*** Opening Dataset excerpt ***
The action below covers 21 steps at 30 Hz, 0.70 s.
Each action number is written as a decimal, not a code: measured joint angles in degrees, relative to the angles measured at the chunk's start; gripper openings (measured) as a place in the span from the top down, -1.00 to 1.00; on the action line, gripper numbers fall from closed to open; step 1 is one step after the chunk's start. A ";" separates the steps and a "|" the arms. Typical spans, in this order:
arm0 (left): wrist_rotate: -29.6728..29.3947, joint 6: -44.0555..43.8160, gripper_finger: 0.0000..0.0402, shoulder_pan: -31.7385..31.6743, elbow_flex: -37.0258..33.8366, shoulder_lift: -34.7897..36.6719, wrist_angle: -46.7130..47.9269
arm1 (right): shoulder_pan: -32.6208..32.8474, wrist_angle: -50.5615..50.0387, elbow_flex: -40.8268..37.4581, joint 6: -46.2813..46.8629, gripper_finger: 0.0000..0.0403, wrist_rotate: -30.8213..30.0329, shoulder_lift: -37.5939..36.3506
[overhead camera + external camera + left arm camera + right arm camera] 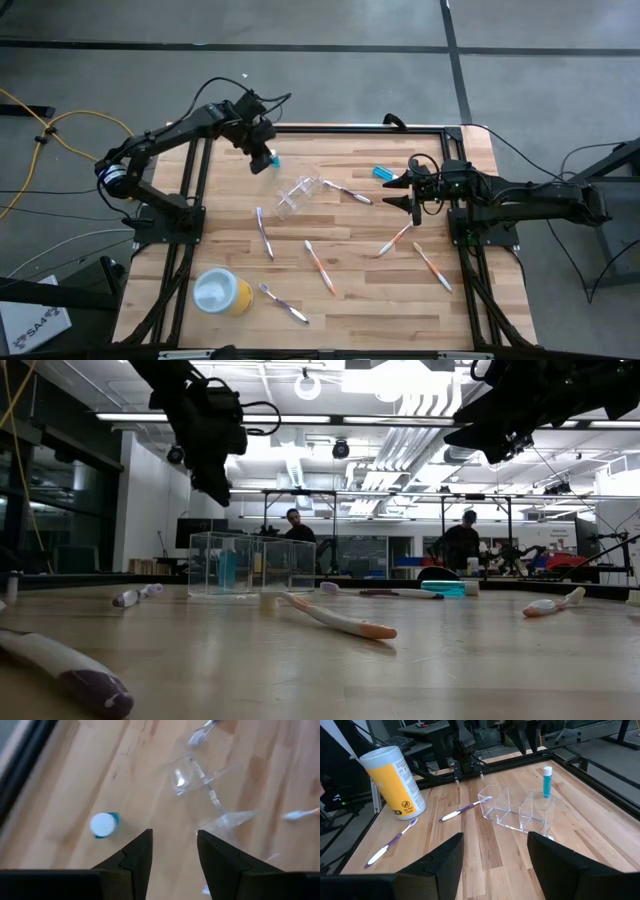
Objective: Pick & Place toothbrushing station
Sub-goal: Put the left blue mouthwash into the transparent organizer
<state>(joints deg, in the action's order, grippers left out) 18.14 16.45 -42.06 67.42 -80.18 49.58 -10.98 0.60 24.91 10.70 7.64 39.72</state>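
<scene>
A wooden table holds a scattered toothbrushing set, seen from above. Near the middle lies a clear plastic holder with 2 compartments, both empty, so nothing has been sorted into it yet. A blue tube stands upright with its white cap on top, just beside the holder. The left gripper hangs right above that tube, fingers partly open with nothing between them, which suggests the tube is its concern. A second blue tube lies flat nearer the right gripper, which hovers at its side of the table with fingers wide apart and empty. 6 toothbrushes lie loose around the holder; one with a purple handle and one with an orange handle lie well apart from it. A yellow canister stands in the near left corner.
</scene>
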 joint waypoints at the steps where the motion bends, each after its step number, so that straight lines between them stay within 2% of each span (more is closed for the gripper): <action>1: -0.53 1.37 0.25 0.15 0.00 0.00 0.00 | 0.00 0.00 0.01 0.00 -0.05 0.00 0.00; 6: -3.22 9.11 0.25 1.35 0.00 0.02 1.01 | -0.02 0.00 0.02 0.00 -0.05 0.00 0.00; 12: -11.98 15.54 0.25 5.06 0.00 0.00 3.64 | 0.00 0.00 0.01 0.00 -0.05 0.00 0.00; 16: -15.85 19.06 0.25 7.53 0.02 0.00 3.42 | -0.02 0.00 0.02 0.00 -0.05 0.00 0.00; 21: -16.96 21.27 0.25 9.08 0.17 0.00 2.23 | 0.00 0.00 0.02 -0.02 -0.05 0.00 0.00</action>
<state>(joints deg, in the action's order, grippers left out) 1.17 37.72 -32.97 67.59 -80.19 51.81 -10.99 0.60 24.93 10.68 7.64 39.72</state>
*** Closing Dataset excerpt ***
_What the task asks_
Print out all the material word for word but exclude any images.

_Response to the exercise_
The action below covers 21 steps at 30 Hz, 0.70 s.
Each action number is written as a decimal, not a code: measured joint angles in degrees, relative to the angles measured at the chunk's start; gripper openings (measured) as a place in the span from the top down, -1.00 to 1.00; on the action line, gripper numbers fall from closed to open; step 1 is one step after the chunk's start. A ";" separates the steps and a "|" the arms. Typical spans, in this order:
arm0 (left): wrist_rotate: -29.6728..29.3947, joint 6: -44.0555..43.8160, gripper_finger: 0.0000..0.0402, shoulder_pan: -31.7385..31.6743, elbow_flex: -37.0258..33.8366, shoulder_lift: -34.7897..36.6719, wrist_angle: -46.7130..47.9269
arm1 (right): shoulder_pan: -32.6208..32.8474, wrist_angle: -50.5615..50.0387, elbow_flex: -40.8268..37.4581, joint 6: -46.2813..46.8629, gripper_finger: 0.0000..0.0403, wrist_rotate: -30.8213..30.0329, shoulder_lift: -37.5939..36.3506
[overhead camera + external camera + left arm camera + right arm camera] 
Objective: Pick & Place toothbrushing station
Sub-goal: Put the left blue mouthwash into the transparent organizer
<state>(joints deg, in the action's order, grippers left out) 18.14 16.45 -42.06 67.42 -80.18 49.58 -10.98 0.60 24.91 10.70 7.64 39.72</state>
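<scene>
A wooden table holds a scattered toothbrushing set, seen from above. Near the middle lies a clear plastic holder with 2 compartments, both empty, so nothing has been sorted into it yet. A blue tube stands upright with its white cap on top, just beside the holder. The left gripper hangs right above that tube, fingers partly open with nothing between them, which suggests the tube is its concern. A second blue tube lies flat nearer the right gripper, which hovers at its side of the table with fingers wide apart and empty. 6 toothbrushes lie loose around the holder; one with a purple handle and one with an orange handle lie well apart from it. A yellow canister stands in the near left corner.
</scene>
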 joint waypoints at the steps where the motion bends, each after its step number, so that straight lines between them stay within 2% of each span (more is closed for the gripper): <action>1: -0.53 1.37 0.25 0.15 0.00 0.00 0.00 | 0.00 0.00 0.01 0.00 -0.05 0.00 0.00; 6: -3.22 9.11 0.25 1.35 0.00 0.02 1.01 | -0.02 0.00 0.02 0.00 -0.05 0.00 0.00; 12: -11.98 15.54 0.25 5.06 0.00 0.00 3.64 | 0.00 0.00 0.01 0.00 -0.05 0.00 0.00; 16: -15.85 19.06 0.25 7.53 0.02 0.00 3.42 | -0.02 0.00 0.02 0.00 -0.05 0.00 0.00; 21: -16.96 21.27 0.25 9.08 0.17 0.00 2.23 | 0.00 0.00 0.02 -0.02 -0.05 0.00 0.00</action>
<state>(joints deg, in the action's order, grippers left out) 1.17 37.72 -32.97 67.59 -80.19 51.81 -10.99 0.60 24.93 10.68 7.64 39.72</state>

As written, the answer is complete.